- [Dataset entries]
|---|

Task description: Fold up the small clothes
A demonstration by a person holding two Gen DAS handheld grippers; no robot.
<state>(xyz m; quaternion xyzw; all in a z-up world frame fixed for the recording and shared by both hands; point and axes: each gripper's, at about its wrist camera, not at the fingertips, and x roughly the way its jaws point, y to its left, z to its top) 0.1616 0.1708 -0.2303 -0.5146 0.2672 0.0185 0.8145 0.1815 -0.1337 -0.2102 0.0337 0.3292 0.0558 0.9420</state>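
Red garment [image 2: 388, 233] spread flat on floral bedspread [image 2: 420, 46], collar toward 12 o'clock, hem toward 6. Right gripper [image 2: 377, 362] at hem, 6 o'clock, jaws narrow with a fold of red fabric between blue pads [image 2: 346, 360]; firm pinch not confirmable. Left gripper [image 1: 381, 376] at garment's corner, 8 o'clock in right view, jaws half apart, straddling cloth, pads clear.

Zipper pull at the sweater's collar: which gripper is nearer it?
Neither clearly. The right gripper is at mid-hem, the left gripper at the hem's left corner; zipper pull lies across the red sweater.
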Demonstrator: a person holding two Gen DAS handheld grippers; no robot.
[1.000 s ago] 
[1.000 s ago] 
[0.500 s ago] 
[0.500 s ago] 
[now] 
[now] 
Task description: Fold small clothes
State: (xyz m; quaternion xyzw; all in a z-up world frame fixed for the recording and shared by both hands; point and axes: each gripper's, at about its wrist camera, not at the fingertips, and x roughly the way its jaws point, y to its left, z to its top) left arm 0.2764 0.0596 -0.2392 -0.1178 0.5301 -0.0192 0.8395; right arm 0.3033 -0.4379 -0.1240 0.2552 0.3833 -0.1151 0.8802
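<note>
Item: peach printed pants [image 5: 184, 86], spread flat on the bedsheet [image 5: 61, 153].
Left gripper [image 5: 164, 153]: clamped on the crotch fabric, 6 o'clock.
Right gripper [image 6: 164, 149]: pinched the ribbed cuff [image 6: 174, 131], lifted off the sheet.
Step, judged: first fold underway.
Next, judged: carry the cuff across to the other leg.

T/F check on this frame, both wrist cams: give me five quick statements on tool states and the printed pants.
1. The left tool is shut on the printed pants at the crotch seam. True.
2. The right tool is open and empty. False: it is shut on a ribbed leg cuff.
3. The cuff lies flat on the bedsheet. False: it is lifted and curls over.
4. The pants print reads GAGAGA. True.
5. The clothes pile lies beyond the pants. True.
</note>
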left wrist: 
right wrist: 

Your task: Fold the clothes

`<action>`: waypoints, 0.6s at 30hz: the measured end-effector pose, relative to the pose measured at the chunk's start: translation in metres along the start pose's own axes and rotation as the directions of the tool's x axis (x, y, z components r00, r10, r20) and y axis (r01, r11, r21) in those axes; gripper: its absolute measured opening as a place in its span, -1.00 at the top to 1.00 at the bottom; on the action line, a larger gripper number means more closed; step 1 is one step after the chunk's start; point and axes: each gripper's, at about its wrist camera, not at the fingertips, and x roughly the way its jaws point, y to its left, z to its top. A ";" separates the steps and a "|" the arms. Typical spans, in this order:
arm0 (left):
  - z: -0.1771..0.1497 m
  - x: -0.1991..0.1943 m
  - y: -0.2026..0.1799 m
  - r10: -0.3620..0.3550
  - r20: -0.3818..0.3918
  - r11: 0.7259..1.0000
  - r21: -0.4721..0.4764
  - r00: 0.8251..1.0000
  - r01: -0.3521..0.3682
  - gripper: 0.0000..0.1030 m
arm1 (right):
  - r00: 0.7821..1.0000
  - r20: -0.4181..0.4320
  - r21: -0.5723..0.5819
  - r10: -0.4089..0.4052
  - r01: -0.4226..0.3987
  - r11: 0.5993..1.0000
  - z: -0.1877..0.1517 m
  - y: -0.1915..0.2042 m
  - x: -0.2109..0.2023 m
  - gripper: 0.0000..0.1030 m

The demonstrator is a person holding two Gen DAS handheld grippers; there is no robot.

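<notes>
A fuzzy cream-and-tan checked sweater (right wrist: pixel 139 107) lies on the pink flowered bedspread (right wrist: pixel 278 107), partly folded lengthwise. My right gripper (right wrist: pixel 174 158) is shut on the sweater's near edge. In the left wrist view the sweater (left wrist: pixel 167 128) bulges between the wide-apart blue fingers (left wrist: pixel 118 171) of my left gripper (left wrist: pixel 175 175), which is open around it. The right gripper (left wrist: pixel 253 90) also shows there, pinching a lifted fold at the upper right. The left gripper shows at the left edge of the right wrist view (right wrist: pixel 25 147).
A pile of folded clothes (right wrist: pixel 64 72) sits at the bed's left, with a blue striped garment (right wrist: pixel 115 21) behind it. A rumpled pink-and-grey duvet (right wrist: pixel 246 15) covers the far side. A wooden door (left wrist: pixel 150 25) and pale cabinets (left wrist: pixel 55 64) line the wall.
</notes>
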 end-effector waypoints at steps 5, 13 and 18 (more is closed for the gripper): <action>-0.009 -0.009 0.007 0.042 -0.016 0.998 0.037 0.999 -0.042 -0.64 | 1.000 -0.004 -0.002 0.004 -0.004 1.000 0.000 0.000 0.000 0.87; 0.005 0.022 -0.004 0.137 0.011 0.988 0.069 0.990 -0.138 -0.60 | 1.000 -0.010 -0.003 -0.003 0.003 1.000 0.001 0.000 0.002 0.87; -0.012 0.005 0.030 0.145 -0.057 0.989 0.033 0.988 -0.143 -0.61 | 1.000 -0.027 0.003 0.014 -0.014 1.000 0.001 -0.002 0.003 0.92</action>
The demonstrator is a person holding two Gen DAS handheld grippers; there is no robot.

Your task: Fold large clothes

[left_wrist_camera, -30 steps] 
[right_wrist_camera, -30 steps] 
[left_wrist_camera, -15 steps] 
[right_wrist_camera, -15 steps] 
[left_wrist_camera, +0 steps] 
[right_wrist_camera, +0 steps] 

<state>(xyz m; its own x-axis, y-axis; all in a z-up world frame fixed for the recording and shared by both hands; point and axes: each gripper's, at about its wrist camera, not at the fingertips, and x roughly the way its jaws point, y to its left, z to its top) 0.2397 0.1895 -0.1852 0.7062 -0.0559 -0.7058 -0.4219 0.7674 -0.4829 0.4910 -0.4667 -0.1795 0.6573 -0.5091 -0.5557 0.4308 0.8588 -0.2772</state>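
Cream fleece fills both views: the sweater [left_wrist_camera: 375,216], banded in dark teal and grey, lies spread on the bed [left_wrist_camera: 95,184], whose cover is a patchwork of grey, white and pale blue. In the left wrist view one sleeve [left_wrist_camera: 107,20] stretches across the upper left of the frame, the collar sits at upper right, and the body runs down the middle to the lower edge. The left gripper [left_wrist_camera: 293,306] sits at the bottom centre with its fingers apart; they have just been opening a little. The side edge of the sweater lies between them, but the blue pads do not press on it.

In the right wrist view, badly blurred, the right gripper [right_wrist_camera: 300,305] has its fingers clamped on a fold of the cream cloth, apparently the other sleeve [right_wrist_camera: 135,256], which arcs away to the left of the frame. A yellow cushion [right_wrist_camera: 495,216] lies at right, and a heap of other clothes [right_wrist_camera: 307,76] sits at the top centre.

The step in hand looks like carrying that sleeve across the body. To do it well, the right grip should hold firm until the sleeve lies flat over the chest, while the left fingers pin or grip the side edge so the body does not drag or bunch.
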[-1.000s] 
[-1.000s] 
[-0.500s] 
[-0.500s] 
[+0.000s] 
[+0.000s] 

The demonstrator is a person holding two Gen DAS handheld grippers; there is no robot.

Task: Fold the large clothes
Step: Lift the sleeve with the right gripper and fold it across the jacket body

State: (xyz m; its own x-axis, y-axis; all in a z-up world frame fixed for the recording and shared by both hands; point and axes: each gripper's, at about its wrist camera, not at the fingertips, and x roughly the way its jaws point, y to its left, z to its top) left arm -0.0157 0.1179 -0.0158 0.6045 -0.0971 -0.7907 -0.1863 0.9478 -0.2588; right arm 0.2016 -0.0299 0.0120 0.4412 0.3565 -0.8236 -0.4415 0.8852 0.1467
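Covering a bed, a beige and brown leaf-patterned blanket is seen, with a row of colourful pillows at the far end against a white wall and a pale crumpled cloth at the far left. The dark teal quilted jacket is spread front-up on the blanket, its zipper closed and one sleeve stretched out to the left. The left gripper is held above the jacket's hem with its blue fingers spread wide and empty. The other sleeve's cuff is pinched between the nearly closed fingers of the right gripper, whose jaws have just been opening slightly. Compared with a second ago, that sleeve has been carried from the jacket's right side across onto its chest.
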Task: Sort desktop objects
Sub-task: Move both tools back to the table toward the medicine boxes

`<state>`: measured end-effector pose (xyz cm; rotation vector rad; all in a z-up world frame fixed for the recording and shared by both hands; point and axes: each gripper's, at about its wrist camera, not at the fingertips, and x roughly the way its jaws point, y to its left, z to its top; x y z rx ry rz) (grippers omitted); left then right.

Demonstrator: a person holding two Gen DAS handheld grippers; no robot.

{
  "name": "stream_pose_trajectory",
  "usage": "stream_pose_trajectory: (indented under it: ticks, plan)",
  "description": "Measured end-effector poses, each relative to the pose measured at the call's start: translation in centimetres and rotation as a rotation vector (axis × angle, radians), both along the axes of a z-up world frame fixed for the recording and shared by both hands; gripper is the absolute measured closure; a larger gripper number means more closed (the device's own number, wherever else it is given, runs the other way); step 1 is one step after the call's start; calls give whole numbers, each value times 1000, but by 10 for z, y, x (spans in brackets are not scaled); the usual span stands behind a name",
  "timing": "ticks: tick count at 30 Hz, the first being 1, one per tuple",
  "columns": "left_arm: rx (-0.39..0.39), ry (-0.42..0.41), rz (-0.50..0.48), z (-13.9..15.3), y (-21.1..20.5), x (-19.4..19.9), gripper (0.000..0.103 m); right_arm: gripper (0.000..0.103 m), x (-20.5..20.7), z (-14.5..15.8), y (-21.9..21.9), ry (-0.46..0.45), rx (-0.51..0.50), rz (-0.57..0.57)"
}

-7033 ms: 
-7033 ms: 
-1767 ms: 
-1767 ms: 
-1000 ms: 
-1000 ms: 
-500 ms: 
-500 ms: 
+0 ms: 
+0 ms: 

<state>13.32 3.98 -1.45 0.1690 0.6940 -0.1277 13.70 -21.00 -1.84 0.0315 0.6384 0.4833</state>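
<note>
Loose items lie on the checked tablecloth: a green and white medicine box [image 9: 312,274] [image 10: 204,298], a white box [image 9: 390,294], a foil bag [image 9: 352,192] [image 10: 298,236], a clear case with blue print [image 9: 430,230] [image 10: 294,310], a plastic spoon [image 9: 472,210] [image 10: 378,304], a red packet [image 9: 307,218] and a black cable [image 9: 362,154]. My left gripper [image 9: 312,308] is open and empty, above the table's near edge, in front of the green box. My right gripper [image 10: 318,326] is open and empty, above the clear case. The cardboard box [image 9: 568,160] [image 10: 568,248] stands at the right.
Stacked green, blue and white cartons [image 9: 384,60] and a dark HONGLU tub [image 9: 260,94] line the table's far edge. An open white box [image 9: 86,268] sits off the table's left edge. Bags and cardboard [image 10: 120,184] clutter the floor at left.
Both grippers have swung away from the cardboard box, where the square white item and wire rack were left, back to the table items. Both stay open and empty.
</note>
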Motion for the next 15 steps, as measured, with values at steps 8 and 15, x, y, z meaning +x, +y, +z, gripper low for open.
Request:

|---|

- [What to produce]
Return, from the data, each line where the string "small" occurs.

- [Task answer]
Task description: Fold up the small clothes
Task description: Fold small clothes

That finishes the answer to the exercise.